THE TASK> Exactly as written, copy the lines of the data below from the first through the one containing "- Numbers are".

DATA EXCERPTS>
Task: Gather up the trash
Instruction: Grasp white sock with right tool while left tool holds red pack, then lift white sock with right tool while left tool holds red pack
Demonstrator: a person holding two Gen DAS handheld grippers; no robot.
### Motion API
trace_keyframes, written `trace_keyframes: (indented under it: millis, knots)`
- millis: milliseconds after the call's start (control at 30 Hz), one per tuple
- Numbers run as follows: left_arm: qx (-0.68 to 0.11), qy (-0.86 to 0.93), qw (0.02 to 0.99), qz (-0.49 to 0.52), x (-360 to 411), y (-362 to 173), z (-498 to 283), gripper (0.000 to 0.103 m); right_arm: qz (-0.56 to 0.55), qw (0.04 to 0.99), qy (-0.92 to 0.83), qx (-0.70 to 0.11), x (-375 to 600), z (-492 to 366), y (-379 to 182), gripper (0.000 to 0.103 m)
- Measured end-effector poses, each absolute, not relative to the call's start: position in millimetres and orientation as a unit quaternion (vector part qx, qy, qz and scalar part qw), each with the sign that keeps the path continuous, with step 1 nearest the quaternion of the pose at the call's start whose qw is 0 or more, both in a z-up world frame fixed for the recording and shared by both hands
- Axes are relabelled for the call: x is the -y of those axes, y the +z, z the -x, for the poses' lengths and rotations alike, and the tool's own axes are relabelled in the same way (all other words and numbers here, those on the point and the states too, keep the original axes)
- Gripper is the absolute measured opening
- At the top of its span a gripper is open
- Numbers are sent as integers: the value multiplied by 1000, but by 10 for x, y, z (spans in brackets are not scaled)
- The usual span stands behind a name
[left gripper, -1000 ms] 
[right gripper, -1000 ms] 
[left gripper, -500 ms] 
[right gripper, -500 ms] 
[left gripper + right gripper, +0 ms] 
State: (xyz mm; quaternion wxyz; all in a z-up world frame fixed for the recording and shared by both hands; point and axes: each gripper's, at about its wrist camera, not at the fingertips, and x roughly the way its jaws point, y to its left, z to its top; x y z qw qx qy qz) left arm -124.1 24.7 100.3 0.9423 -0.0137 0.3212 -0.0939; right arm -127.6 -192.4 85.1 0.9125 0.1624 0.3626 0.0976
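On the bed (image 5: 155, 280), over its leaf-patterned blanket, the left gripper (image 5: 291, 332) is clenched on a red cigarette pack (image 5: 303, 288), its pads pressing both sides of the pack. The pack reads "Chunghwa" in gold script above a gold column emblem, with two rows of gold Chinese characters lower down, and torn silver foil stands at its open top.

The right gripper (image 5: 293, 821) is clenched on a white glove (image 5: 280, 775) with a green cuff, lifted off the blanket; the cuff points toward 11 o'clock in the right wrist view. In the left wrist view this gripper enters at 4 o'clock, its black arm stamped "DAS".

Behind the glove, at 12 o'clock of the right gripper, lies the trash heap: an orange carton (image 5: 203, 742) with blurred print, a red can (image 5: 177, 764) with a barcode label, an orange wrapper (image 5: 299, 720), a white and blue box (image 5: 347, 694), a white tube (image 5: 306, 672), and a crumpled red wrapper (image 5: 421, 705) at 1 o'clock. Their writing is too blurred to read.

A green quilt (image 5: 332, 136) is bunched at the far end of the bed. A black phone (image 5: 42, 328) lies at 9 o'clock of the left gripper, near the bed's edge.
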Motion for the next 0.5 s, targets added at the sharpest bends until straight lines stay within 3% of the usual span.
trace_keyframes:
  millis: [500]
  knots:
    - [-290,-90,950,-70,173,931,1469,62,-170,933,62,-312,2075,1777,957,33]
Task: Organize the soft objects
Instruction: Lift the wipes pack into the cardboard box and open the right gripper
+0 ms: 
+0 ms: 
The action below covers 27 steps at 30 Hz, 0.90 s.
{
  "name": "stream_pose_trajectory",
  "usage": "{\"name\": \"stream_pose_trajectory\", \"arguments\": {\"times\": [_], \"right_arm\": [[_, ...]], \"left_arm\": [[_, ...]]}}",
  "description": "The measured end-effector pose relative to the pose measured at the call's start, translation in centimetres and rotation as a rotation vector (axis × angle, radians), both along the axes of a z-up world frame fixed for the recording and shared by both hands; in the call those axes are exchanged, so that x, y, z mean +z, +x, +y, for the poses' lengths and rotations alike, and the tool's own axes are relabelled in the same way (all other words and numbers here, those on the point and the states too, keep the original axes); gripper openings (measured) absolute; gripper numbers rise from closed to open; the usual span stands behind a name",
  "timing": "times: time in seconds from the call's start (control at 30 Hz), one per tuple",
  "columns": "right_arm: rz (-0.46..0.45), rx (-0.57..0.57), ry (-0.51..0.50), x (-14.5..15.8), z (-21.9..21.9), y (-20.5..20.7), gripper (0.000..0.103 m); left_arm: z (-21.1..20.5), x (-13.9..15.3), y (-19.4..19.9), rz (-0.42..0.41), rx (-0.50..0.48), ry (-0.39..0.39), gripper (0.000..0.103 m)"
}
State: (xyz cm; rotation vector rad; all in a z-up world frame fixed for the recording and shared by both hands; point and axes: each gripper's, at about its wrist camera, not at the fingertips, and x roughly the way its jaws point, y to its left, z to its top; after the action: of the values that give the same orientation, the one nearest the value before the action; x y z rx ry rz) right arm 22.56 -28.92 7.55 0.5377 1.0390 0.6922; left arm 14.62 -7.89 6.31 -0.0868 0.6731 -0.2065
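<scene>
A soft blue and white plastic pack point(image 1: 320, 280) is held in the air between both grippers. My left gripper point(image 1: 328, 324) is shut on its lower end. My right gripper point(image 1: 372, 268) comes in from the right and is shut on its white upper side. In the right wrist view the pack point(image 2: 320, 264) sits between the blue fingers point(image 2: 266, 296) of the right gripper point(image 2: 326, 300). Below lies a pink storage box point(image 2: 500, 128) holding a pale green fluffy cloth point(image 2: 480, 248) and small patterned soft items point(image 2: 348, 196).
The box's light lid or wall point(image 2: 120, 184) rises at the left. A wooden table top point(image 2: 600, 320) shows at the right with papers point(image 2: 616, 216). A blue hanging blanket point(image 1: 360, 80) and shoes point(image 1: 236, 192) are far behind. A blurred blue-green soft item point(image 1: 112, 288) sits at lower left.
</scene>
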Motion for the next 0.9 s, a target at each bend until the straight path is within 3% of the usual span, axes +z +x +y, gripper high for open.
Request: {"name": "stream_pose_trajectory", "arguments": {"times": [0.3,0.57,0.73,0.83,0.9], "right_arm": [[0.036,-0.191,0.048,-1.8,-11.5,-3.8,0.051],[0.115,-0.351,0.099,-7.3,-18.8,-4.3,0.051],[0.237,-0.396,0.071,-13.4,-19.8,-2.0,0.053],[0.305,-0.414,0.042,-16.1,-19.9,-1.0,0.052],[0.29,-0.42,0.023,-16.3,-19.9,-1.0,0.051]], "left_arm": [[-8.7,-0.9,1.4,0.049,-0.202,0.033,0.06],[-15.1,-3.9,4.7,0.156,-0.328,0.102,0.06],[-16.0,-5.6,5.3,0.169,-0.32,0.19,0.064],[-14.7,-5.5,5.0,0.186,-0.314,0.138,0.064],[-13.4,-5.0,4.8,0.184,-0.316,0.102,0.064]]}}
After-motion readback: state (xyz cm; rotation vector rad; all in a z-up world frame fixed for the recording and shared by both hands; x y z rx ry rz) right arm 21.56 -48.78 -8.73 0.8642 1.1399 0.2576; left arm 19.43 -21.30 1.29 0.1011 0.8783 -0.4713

SOLUTION FOR THIS PROBLEM>
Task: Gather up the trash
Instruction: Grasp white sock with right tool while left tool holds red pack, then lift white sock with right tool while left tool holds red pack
Demonstrator: a person holding two Gen DAS handheld grippers; no robot.
### Motion API
trace_keyframes, written `trace_keyframes: (indented under it: millis, knots)`
- millis: milliseconds after the call's start (control at 30 Hz), one per tuple
- Numbers run as follows: left_arm: qx (-0.68 to 0.11), qy (-0.86 to 0.93), qw (0.02 to 0.99), qz (-0.49 to 0.52), x (-360 to 411), y (-362 to 173), z (-498 to 283), gripper (0.000 to 0.103 m); right_arm: qz (-0.56 to 0.55), qw (0.04 to 0.99), qy (-0.92 to 0.83), qx (-0.70 to 0.11), x (-375 to 600), z (-492 to 366), y (-379 to 182), gripper (0.000 to 0.103 m)
- Measured end-effector poses, each absolute, not relative to the call's start: position in millimetres and orientation as a unit quaternion (vector part qx, qy, qz and scalar part qw), each with the sign that keeps the path continuous, with step 1 nearest the quaternion of the pose at the call's start whose qw is 0 or more, both in a z-up world frame fixed for the recording and shared by both hands
- Axes are relabelled for the call: x is the -y of those axes, y the +z, z the -x, for the poses' lengths and rotations alike, and the tool's own axes are relabelled in the same way (all other words and numbers here, those on the point and the states too, keep the original axes)
- Gripper is the absolute measured opening
- At the top of its span a gripper is open
- Numbers are sent as integers: the value multiplied by 1000, but by 10 for x, y, z (spans in brackets are not scaled)

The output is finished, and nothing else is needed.